• THE PROBLEM:
Write out the listing below again, precisely as it is given.
══════════
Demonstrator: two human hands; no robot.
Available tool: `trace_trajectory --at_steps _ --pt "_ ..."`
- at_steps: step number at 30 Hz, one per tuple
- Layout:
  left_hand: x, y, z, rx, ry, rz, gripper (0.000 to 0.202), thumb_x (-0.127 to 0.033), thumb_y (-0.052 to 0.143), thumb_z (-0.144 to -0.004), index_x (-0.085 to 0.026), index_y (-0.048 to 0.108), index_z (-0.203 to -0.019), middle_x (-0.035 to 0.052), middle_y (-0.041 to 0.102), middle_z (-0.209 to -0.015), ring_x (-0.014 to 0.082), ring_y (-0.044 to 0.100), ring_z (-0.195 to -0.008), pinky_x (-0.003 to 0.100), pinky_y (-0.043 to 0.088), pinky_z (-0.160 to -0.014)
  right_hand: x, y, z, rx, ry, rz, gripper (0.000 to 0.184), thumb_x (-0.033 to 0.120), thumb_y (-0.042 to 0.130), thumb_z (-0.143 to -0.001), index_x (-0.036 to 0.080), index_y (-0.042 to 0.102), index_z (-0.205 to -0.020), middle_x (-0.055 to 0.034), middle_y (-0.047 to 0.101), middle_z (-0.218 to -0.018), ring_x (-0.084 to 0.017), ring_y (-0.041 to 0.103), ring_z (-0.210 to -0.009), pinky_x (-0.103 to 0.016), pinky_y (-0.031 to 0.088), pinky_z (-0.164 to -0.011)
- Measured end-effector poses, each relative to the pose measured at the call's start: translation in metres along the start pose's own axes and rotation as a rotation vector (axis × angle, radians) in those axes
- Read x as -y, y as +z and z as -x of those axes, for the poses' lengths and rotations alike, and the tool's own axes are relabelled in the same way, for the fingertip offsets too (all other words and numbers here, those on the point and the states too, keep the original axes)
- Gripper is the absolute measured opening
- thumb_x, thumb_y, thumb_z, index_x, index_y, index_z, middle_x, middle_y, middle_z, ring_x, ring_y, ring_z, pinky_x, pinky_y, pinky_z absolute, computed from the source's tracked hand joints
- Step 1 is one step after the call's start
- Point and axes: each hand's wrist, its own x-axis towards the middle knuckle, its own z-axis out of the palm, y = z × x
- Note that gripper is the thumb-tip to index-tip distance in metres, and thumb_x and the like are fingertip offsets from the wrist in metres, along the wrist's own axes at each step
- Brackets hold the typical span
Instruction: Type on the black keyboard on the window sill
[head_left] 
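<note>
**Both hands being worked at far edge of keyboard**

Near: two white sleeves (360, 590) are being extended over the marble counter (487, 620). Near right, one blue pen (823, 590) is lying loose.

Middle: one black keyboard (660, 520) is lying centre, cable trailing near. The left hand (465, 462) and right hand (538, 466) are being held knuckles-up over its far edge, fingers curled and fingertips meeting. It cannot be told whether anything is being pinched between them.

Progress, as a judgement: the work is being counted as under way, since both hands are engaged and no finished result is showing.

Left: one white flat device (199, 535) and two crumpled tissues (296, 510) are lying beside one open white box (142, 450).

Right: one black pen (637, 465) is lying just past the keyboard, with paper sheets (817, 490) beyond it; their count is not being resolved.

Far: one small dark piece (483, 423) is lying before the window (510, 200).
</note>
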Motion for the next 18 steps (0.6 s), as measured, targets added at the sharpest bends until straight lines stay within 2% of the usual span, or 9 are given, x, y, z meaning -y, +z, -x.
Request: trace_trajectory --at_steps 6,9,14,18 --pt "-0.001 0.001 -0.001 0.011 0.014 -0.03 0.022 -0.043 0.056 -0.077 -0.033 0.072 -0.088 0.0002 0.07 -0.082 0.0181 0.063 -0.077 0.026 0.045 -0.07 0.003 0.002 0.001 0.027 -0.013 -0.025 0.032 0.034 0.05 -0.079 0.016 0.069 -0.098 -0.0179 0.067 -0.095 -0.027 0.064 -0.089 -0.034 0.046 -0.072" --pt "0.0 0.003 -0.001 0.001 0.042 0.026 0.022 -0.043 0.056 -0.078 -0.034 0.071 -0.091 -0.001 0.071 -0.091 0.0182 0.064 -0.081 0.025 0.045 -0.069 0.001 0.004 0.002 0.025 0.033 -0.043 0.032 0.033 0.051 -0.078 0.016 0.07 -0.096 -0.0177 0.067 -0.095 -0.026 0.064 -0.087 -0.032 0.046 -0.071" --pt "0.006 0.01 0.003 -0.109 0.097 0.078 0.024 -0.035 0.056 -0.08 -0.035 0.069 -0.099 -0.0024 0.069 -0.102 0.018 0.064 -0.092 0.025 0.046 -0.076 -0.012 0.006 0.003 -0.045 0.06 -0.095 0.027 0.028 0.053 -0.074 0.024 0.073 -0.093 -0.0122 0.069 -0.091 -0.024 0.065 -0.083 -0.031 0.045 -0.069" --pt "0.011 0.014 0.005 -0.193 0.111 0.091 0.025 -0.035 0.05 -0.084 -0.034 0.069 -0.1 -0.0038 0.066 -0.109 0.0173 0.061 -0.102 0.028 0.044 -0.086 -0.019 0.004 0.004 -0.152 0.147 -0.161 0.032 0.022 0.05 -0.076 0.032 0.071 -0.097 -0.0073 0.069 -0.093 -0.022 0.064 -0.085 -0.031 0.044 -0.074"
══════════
• COMPLETED TASK:
Demonstrator: two human hands; no robot.
Available tool: `trace_trajectory --at_steps _ --pt "_ ..."`
- at_steps: step number at 30 Hz, one per tuple
- Layout:
  left_hand: x, y, z, rx, ry, rz, gripper (0.000 to 0.202), thumb_x (-0.127 to 0.033), thumb_y (-0.052 to 0.143), thumb_z (-0.144 to -0.004), index_x (-0.085 to 0.026), index_y (-0.048 to 0.108), index_z (-0.203 to -0.019), middle_x (-0.035 to 0.052), middle_y (-0.041 to 0.102), middle_z (-0.209 to -0.015), ring_x (-0.014 to 0.082), ring_y (-0.044 to 0.100), ring_z (-0.195 to -0.008), pinky_x (-0.003 to 0.100), pinky_y (-0.043 to 0.088), pinky_z (-0.160 to -0.014)
  right_hand: x, y, z, rx, ry, rz, gripper (0.000 to 0.184), thumb_x (-0.033 to 0.120), thumb_y (-0.042 to 0.130), thumb_z (-0.143 to -0.001), index_x (-0.036 to 0.080), index_y (-0.042 to 0.102), index_z (-0.205 to -0.020), middle_x (-0.055 to 0.034), middle_y (-0.047 to 0.101), middle_z (-0.218 to -0.018), ring_x (-0.084 to 0.017), ring_y (-0.041 to 0.103), ring_z (-0.210 to -0.009), pinky_x (-0.103 to 0.016), pinky_y (-0.031 to 0.088), pinky_z (-0.164 to -0.011)
- Measured end-effector poses, each relative to the pose measured at the call's start: translation in metres along the start pose's own axes and rotation as a rotation vector (axis × angle, radians) in those axes
- Read x as -y, y as +z and z as -x of those axes, for the poses' lengths and rotations alike, and the tool's own axes are relabelled in the same way, for the fingertip offsets too (all other words and numbers here, those on the point and the states too, keep the original axes)
- Gripper is the absolute measured opening
- thumb_x, thumb_y, thumb_z, index_x, index_y, index_z, middle_x, middle_y, middle_z, ring_x, ring_y, ring_z, pinky_x, pinky_y, pinky_z absolute, computed from the source's tracked hand joints
- Step 1 is one step after the call's start
- Point and axes: each hand's wrist, its own x-axis towards the middle knuckle, its own z-axis out of the palm, y = z × x
- Note that gripper is the thumb-tip to index-tip distance in metres, and thumb_x and the like are fingertip offsets from the wrist in metres, along the wrist's own axes at each step
- Brackets hold the typical span
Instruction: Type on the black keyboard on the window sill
[head_left] 
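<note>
**Both hands being worked at far edge of keyboard**

Near: two white sleeves (360, 590) are being extended over the marble counter (487, 620). Near right, one blue pen (823, 590) is lying loose.

Middle: one black keyboard (660, 520) is lying centre, cable trailing near. The left hand (465, 462) and right hand (538, 466) are being held knuckles-up over its far edge, fingers curled and fingertips meeting. It cannot be told whether anything is being pinched between them.

Progress, as a judgement: the work is being counted as under way, since both hands are engaged and no finished result is showing.

Left: one white flat device (199, 535) and two crumpled tissues (296, 510) are lying beside one open white box (142, 450).

Right: one black pen (637, 465) is lying just past the keyboard, with paper sheets (817, 490) beyond it; their count is not being resolved.

Far: one small dark piece (483, 423) is lying before the window (510, 200).
</note>
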Motion for the next 18 steps (0.6 s), as measured, targets added at the sharpest bends until straight lines stay within 2% of the usual span, or 9 are given, x, y, z meaning -y, +z, -x.
Request: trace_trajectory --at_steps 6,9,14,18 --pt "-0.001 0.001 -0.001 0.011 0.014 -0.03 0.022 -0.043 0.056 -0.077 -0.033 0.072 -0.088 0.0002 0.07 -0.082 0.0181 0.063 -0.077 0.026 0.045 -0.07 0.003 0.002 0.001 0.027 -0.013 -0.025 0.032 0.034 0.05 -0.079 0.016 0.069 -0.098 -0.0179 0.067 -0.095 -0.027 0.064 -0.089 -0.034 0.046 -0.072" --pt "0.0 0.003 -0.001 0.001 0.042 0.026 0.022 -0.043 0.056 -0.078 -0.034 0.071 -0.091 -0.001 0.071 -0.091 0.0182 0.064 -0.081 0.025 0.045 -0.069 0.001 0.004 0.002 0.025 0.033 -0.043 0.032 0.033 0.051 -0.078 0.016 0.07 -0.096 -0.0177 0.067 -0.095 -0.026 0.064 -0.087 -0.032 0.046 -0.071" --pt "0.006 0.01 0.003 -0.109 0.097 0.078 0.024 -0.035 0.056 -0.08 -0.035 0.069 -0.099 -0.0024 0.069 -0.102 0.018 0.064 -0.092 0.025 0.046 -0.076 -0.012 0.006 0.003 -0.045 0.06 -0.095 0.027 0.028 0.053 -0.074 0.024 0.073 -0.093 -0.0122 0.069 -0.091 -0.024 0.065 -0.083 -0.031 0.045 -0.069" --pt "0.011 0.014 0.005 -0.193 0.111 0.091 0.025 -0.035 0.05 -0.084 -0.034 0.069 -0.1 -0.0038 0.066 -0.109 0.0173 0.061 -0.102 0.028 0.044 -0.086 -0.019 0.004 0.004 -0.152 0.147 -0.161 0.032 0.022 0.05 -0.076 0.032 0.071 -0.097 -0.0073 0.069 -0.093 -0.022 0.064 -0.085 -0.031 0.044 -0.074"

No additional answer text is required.